## Task item
Report the count of lines in the listing below that include the string "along", with no other text.

## Information supplied
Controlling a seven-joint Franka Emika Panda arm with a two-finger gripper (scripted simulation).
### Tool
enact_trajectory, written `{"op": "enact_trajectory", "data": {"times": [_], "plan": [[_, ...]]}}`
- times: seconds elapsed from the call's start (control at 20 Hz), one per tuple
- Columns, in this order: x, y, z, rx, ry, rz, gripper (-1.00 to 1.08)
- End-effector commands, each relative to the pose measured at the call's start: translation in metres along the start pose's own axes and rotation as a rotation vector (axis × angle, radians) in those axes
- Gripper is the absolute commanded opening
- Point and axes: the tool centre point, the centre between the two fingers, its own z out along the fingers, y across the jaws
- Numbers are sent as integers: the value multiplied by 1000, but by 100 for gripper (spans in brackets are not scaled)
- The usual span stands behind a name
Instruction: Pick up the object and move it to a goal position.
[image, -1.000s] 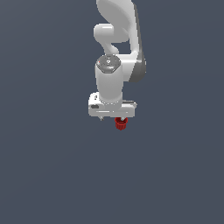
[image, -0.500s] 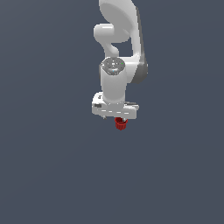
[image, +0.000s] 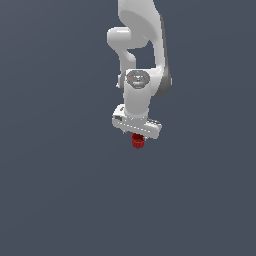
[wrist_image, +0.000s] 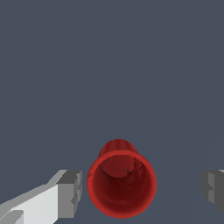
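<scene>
Apart from the task items, you see only a flat, uniform dark grey-blue surface. It fills the exterior view from edge to edge, without markings, seams or texture. In the wrist view the same dark grey-blue surface fills the background. You cannot tell from either view where this surface ends.

Plain dark slate-grey backdrop, uniform everywhere; no visible walls, furniture, windows; flat even light.
</scene>
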Motion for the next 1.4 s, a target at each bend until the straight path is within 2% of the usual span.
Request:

## Solution
2